What you are asked to do: When you spot the word "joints" in a line of the data below, copy that line.

(Items from a dataset)
=====

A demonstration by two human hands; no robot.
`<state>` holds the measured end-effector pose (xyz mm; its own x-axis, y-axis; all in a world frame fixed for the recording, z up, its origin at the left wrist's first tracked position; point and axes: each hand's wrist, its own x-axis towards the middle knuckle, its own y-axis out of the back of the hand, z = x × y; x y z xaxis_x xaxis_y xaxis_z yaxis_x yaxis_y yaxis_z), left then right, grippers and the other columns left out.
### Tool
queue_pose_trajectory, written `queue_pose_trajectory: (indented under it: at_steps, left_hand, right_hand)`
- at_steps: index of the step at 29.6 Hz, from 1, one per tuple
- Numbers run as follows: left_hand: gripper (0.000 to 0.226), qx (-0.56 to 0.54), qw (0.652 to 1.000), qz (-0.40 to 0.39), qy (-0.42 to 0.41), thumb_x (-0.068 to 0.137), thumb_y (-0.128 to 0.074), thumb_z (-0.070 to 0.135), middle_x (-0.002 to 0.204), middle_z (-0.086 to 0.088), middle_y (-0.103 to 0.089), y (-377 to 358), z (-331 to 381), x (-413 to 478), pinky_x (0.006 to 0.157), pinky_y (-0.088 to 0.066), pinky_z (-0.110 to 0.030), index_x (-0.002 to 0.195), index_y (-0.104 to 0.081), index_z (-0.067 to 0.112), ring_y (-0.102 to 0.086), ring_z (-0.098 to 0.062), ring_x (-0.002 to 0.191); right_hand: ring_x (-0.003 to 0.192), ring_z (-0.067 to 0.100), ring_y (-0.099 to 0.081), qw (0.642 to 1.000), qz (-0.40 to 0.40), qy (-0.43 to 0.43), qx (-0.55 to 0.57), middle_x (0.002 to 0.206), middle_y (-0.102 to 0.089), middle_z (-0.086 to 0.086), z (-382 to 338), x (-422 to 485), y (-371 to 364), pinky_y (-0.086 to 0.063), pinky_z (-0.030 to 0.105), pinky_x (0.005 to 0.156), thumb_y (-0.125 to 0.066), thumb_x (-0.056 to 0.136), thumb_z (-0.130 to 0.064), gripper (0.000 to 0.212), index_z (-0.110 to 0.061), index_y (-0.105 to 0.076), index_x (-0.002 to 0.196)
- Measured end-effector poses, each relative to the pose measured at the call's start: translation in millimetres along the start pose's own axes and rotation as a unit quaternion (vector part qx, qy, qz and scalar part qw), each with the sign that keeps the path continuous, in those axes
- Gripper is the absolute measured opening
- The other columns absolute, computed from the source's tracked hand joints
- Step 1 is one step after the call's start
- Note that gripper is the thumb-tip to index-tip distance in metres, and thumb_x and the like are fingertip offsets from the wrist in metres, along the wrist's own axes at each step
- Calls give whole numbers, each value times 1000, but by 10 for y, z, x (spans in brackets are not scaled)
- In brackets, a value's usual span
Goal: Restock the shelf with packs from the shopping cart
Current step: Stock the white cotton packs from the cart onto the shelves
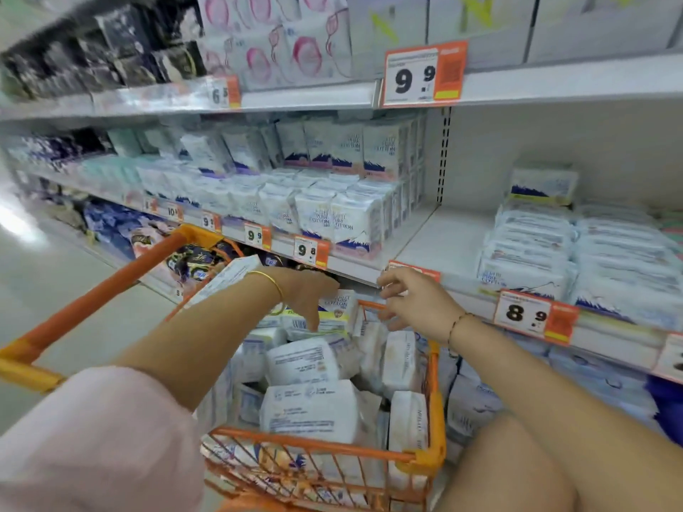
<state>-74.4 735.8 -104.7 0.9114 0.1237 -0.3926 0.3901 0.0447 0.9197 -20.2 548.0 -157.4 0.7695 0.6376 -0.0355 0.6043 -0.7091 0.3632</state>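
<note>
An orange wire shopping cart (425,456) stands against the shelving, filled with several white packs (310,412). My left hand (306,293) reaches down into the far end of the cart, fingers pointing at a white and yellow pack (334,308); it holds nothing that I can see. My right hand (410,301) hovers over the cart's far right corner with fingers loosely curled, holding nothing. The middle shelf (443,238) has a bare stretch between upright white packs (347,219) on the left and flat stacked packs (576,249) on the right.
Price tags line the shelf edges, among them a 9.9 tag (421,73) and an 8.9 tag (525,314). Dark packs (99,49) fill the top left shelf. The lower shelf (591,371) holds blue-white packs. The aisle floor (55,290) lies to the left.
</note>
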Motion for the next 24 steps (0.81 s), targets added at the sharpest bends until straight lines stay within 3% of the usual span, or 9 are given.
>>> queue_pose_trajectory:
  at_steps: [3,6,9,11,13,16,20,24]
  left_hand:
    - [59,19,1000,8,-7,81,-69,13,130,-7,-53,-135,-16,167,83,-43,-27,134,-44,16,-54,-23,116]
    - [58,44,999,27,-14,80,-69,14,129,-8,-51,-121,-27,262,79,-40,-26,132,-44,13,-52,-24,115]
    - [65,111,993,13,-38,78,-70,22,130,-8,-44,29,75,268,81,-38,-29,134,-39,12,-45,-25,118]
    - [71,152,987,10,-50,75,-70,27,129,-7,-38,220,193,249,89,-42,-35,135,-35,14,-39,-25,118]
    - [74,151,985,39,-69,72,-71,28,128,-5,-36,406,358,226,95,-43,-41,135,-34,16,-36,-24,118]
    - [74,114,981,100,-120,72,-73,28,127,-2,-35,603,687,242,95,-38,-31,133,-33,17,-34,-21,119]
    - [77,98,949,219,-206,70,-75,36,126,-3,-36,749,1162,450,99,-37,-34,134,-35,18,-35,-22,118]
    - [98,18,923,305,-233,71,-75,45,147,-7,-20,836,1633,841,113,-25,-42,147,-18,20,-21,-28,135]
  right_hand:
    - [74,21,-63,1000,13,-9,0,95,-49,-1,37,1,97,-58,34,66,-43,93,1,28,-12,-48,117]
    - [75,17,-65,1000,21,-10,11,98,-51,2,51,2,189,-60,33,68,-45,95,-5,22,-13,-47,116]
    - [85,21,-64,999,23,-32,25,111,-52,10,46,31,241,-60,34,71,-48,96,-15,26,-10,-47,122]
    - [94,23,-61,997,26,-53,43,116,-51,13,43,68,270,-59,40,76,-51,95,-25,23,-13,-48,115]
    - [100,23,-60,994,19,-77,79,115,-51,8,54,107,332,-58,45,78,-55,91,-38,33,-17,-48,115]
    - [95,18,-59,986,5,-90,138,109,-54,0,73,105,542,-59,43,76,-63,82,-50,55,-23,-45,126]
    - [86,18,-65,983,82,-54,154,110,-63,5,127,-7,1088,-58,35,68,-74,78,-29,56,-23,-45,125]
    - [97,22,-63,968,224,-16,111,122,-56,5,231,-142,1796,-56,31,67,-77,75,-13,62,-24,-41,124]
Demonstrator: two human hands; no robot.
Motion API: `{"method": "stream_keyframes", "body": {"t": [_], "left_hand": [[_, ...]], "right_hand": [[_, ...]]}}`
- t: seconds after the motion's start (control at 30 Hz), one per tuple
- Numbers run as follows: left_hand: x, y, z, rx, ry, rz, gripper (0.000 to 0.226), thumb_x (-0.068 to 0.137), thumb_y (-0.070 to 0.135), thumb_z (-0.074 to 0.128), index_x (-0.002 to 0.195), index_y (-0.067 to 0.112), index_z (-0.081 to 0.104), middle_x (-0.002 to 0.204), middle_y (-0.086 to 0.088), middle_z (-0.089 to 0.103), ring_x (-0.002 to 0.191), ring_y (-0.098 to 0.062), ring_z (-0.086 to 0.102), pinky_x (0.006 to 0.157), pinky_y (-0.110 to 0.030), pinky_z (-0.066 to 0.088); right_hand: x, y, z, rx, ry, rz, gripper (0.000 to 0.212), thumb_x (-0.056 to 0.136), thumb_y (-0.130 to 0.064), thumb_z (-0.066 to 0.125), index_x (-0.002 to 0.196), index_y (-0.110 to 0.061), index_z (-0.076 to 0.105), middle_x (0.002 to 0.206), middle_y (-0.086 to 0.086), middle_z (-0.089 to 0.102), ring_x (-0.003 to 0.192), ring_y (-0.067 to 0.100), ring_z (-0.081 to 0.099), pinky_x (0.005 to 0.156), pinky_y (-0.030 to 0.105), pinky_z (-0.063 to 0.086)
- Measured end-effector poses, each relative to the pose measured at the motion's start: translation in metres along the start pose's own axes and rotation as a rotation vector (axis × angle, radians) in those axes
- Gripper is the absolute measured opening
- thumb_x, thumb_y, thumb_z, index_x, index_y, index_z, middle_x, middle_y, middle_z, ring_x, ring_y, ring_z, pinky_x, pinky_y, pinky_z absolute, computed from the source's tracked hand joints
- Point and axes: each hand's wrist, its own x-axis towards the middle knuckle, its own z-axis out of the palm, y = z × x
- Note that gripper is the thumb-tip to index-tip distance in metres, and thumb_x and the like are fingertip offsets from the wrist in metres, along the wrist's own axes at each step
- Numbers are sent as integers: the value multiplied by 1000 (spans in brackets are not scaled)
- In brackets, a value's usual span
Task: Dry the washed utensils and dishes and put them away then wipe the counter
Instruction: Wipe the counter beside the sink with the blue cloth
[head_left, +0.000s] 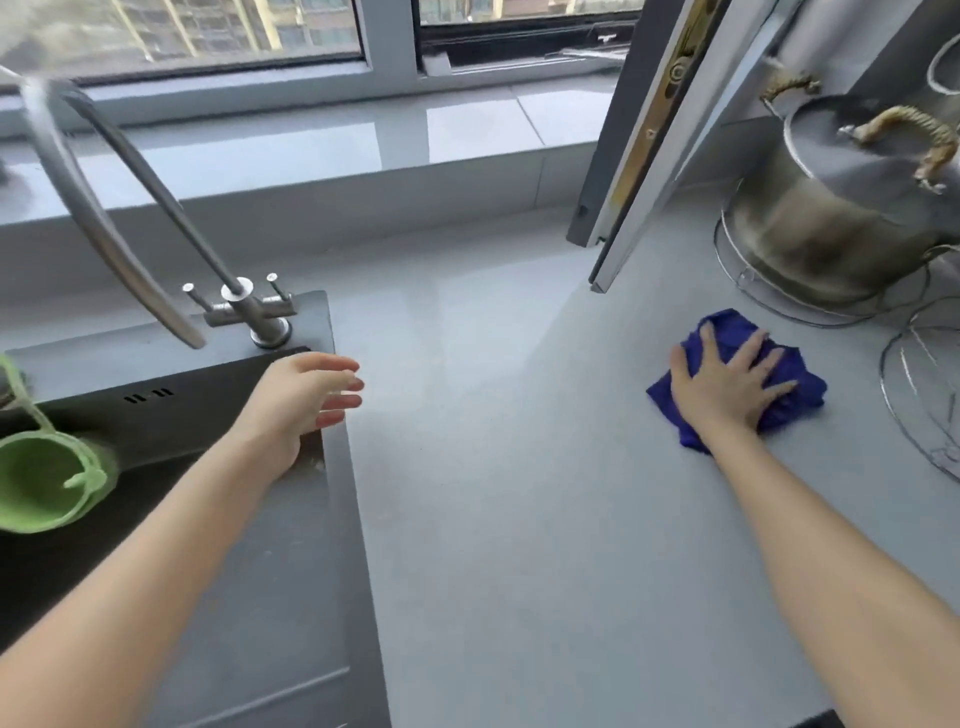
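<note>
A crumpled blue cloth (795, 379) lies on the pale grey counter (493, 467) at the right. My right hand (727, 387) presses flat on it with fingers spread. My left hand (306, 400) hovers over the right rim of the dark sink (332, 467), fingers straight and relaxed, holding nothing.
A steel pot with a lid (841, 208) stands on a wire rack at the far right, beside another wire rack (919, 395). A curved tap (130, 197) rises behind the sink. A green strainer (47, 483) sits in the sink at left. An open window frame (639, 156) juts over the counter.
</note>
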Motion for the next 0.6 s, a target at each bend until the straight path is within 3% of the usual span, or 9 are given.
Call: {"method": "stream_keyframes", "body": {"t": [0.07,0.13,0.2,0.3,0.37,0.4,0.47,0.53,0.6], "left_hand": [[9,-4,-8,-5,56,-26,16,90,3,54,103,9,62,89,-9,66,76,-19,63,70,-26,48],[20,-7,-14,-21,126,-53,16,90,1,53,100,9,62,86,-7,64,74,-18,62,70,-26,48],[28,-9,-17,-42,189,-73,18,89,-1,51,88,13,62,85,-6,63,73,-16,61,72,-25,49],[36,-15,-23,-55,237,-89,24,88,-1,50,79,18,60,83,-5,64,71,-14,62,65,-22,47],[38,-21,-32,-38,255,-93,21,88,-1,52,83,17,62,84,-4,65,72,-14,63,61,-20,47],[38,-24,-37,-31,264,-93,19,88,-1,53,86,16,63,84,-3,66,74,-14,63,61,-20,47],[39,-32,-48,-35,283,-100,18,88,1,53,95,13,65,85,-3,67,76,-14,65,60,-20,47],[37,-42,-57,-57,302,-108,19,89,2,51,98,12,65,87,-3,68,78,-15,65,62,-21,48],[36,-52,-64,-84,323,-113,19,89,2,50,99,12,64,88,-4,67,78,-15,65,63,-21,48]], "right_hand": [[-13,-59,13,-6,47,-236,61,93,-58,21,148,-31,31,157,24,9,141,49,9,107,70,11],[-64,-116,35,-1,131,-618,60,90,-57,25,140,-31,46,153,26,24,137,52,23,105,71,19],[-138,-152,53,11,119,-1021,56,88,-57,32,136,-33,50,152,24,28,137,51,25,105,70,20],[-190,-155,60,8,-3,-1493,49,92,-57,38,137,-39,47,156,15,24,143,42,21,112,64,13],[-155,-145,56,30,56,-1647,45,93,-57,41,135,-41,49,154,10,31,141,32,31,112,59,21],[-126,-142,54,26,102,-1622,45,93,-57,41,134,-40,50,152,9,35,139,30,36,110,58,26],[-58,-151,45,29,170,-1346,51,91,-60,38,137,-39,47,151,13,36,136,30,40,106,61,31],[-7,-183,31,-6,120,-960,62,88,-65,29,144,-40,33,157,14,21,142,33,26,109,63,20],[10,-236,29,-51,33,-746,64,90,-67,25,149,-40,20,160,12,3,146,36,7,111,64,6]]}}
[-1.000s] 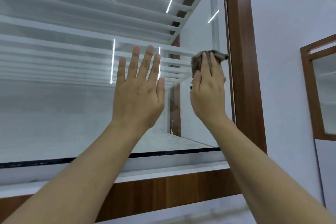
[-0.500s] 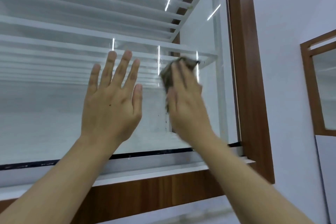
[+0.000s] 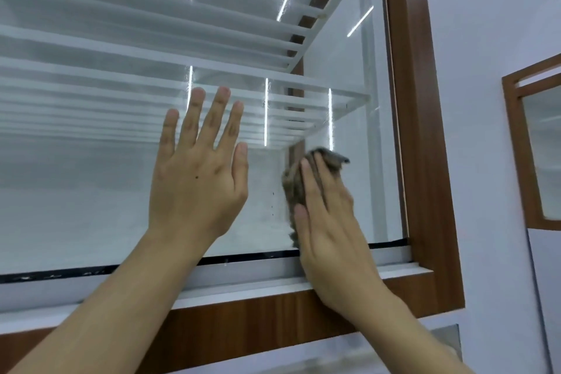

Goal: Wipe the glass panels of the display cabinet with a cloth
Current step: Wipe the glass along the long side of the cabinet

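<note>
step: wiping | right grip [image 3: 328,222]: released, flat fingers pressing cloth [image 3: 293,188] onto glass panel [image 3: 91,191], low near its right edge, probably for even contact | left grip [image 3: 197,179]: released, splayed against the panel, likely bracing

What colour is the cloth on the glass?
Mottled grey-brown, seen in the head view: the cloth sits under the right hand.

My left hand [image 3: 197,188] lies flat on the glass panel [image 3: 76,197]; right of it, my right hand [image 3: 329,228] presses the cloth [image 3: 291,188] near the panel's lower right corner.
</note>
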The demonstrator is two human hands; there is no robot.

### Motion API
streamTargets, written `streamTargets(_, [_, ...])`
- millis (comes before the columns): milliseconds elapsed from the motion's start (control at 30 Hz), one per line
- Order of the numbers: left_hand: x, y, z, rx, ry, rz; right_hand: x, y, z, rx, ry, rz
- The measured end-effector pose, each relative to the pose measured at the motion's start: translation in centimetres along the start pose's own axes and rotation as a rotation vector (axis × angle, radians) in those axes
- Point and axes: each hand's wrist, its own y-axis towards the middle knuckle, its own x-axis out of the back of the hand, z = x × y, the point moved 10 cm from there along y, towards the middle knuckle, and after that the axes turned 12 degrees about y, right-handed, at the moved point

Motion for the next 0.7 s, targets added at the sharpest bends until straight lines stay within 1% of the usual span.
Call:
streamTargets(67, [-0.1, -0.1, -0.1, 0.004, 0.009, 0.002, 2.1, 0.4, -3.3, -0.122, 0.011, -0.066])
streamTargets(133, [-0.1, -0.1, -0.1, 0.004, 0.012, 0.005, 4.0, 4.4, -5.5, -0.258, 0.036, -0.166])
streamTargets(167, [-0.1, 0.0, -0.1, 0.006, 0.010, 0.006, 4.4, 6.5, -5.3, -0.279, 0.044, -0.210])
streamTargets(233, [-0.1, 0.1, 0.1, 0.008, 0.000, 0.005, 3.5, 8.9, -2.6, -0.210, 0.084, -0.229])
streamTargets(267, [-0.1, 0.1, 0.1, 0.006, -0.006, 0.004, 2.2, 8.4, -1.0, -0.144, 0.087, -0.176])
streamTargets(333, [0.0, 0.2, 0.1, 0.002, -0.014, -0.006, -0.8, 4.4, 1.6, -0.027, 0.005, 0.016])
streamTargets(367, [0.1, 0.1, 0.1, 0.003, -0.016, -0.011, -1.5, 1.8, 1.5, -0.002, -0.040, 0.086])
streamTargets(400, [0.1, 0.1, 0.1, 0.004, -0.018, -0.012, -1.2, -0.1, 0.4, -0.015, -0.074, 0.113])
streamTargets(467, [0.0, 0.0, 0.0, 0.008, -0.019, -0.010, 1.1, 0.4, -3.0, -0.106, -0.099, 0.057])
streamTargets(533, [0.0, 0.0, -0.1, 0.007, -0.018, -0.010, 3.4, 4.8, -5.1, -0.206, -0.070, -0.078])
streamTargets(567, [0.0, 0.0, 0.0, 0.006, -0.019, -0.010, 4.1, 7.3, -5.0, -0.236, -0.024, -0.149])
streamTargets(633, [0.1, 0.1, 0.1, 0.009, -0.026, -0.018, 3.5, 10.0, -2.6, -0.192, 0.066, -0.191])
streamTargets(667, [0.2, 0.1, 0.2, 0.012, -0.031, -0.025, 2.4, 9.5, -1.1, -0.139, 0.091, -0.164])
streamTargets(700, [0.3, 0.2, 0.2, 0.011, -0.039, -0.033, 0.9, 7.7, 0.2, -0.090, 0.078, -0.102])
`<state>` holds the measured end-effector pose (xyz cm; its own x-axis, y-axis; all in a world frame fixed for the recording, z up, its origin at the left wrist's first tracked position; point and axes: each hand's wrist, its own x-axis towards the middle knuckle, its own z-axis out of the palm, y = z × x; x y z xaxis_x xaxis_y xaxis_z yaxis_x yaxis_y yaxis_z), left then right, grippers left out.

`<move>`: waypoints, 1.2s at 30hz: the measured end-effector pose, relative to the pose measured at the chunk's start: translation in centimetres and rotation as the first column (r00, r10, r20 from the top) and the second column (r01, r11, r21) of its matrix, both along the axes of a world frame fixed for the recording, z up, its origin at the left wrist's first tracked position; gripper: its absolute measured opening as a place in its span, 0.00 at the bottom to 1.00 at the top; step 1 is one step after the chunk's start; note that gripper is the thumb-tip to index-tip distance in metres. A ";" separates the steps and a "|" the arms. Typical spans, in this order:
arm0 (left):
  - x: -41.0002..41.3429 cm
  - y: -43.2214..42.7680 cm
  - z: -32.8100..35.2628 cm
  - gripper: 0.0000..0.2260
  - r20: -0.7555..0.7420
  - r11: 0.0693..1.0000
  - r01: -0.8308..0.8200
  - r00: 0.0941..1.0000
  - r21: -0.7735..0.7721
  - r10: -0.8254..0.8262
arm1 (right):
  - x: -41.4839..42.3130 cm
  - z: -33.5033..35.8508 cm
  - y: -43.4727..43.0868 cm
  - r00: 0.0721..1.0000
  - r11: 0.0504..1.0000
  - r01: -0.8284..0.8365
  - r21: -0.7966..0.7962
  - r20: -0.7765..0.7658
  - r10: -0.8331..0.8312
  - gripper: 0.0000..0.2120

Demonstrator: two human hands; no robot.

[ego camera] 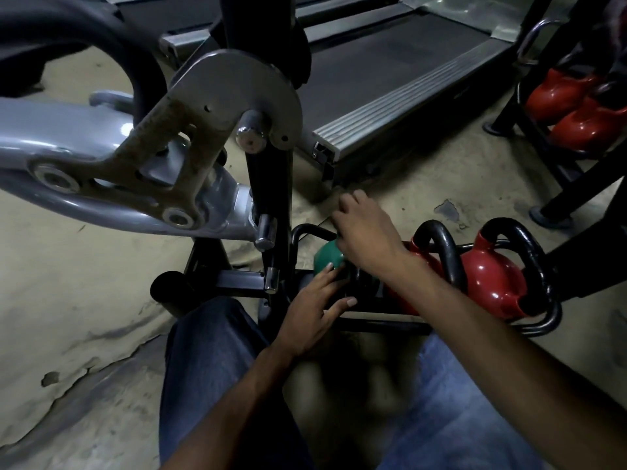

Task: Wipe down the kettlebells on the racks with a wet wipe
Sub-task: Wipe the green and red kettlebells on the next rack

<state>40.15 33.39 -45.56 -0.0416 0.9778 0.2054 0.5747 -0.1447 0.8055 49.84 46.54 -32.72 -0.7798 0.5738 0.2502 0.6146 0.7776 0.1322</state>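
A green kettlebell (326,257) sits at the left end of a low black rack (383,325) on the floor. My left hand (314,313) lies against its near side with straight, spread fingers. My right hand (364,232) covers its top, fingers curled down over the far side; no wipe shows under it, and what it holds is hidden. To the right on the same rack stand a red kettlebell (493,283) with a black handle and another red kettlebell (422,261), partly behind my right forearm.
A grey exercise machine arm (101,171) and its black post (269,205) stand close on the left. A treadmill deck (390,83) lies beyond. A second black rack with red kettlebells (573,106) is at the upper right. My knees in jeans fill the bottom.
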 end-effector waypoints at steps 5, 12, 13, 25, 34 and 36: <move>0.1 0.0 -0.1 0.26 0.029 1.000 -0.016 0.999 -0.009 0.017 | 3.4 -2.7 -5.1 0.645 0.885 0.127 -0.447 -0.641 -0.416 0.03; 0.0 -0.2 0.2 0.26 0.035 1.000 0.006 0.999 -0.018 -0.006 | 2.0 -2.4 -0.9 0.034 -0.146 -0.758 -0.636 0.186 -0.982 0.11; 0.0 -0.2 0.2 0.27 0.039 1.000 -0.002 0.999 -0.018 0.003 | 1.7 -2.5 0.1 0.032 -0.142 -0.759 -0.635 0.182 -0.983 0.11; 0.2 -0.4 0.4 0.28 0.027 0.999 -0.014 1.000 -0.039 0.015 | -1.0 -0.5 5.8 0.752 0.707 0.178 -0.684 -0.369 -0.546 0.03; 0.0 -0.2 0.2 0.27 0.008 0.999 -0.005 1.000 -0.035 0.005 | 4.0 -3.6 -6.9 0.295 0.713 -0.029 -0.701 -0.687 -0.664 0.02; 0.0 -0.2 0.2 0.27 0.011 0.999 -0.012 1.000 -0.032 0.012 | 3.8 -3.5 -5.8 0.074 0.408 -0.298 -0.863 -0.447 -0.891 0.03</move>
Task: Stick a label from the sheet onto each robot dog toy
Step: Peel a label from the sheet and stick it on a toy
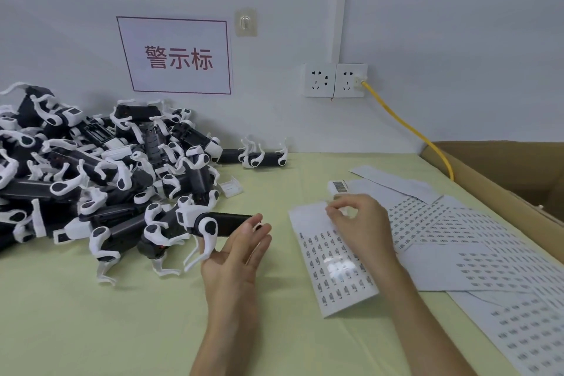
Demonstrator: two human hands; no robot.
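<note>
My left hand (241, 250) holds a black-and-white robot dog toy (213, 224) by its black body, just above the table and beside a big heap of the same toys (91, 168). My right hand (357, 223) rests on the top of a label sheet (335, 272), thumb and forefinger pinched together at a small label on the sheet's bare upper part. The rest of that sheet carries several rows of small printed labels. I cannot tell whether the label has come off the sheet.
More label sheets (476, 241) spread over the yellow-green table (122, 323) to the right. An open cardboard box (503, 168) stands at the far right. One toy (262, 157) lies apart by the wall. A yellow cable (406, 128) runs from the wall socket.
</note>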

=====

Answer box:
- The other columns absolute, computed from the source's tracked hand joints
- thumb_x, thumb_y, thumb_z, index_x, index_y, index_z, middle_x, middle_y, middle_z, ring_x, ring_y, ring_z, pinky_x, pinky_y, pinky_z absolute, computed from the source's tracked hand joints

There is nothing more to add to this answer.